In our experience, usually this puzzle is solved by one of three methods, all cripples.

a) PASSIVITY MUTUAL: Nobody takes me. The chicken wings chip last dumpling Nacho or a slice of pizza sitting there until resolution - the piece sacrifice symbolically all together they simply can not, in fact, greedy barbarians to make sure are.

These each guest cut a small part of the last piece of food until a fragment is still so small that it is subject to the laws of quantum physics: b) INFINITE DIVISION (also known as "half-hippie" known). This is ridiculous and destructive for both sides: Instead of allowing a single client to obtain a satisfactory end, quietly working together the group to ensure that each gets deep satisfaction. And when it is finished, there is still sitting there a small piece of food - there.

c) ALPHA Intervention: A daringly guest "alpha," he says or she has the last piece. , , that is, "as long as no one wants it." imply For someone who now justify partly why unceremoniously earn more than anyone else. Therefore, the Alfa is not only permitted, but encouraged by the group to take the room. Although this seems a good result - the piece is completely consumed and get rid of the group of anxiety - the Alfa remains a selfish feeling, and crushed each left feeling a others.

We therefore support a fourth best solution: the host, and decides to announce that the final piece should be granted. Here are some possible reasons to support your decision.

1. Distinguished Service Award

One of his guests three dozen clams for turkey stuffing tedious Volunteered Chipping. Or talk to your neighbors at the top of the call in a noise complaint. Or they were not able to speak with the neighbors to call noise complaint but to bribe by the police when they arise. To do this, he said guest deserves the last piece.

2nd prize cards

A guest at the table a child was born recently, a birthday is celebrated, it has a promotion or had sex with someone - agreements together - an extremely enviable person who had sexual relations. As a reward card, which took the last piece.

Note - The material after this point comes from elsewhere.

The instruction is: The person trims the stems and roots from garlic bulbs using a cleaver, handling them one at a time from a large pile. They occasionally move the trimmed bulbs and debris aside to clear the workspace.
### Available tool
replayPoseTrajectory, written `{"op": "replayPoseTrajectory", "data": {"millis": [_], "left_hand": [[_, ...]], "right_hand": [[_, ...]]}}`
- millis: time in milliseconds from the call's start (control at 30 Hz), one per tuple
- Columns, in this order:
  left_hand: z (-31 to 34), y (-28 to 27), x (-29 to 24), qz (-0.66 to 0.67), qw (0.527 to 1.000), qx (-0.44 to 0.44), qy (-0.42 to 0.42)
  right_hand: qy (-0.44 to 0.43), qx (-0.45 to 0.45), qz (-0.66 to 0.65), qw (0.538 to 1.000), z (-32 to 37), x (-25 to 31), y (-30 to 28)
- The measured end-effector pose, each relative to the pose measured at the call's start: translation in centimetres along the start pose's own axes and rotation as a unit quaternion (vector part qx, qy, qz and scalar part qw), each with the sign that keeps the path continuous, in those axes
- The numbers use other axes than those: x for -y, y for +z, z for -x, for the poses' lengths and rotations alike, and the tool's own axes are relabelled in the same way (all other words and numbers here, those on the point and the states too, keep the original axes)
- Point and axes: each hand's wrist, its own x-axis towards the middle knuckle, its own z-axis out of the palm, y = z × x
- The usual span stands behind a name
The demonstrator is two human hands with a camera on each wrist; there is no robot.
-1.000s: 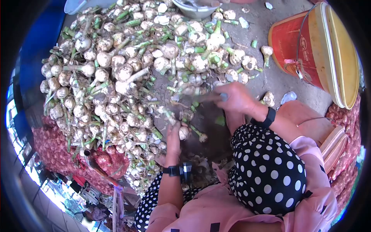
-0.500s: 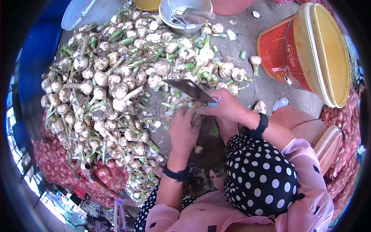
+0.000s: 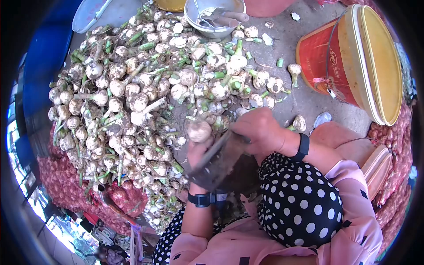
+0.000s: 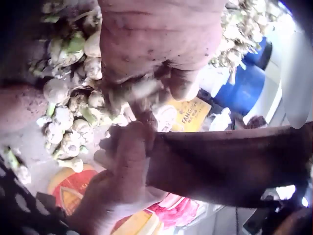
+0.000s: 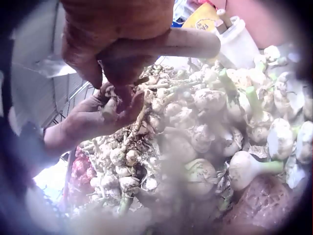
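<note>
My left hand (image 3: pixel 197 152) holds a whitish garlic bulb (image 3: pixel 199 131) at the near edge of the garlic pile (image 3: pixel 128 101). The right hand (image 3: pixel 260 130) grips a knife with a broad dark blade (image 3: pixel 221 163), blurred in the head view and slanting down across the left hand's side. From the left wrist, the blade (image 4: pixel 230 166) stretches away from the right hand's fingers, close under the left palm (image 4: pixel 161 34). A pale round handle (image 5: pixel 186 43) sticks out of the right fist in the right wrist view, with the left hand (image 5: pixel 88 117) just beyond.
Beyond the pile stands a white bowl (image 3: pixel 190 15) with wooden-handled tools in it. A red and yellow bucket (image 3: pixel 324 66) is at the right. Red net sacks of garlic (image 3: pixel 66 176) lie at the left. Loose bulbs and cut stem pieces dot the grey floor (image 3: pixel 282 35).
The knife first pointed left over the pile, then up and left with both hands close together; now its blade has swung down towards the body. The left hand has turned, bringing the bulb uppermost.
</note>
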Motion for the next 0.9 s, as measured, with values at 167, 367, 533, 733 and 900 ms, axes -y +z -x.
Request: {"op": "replayPoseTrajectory", "data": {"millis": [167, 367, 533, 733, 900], "left_hand": [[0.6, -1.5, 3.0, -0.115, 0.985, 0.041, 0.124], [1.0, -1.8, 3.7, -0.235, 0.959, 0.053, 0.148], [0.4, 2.1, -1.2, -0.179, 0.976, 0.066, 0.102], [1.9, -9.6, 8.6, -0.552, 0.804, -0.191, -0.110], [3.8, -8.9, 18.2, -0.592, 0.781, -0.123, -0.155]], "right_hand": [[0.031, 0.035, 0.047, 0.998, -0.5, 0.6, -0.4], [0.140, 0.021, 0.100, 0.985, 1.2, -3.1, 1.6], [0.357, -0.067, 0.071, 0.929, 4.9, -7.5, 2.4], [0.384, -0.091, 0.016, 0.919, 4.5, -7.0, 2.9], [0.355, -0.079, -0.062, 0.929, 3.8, -5.4, 4.4]]}}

3. The prize "That was classic"

Maybe a guest as perhaps stumbled their contribution to food, a white truffle worth $ 10 000. Or on the way to the steps of his house, hit his head on the railing and came to his door with a bleeding head injury exude yet an hour later. Either way, carrying something spectacular that no one will be the soon forgotten. So that guests deserve the final piece and, if necessary, a trip to the emergency room.

4. Price bottomless stomach

Usually a person at a dinner party is known to strike amounts of food against nature quickly and proud. This person usually exasperating thin and very comfortable with his voracious reputation. This person the title of the last part output makes everyone happy: get the food and other teases him gently - bring the only socially acceptable way their jealousy of his supernatural genetics expressed.

5. The mathematical method

Alternatively, target, data-based method for the recipient of the last piece of determining each guest simply a number "X" by the formula assigning

X = A + B²- (0 + Z) -Q²

in which

A = the number of bottles of wine to customer
B = the number of days before the party guest finally deigned RSVP
= 0 is the time when the first guests arrived at the party
later comes Z = the number of minutes the guest at the party
Q = the number of times be the guest / her smartphone checks at dinner.

The guest largest number is assigned to the end.

Example:

Sholanda there 7 days a invitation brought two bottles of wine, was shown for the first time and turned on the phone immediately. We represent mathematically it like this:

7²- 2 + (0 + 0) = 51 -0²

Meanwhile Jedediah shows no RSVP'ing at all, he forgot to bring wine, it came 68 minutes after Sholanda and sent ten texts before dessert was even served. Expressed in figures as follows:

0²- 0 + (0 + 68) 168 = negative -10²

Clearly, in this scenario, Sholanda has the final piece. Jedediah gets a punch in the mouth.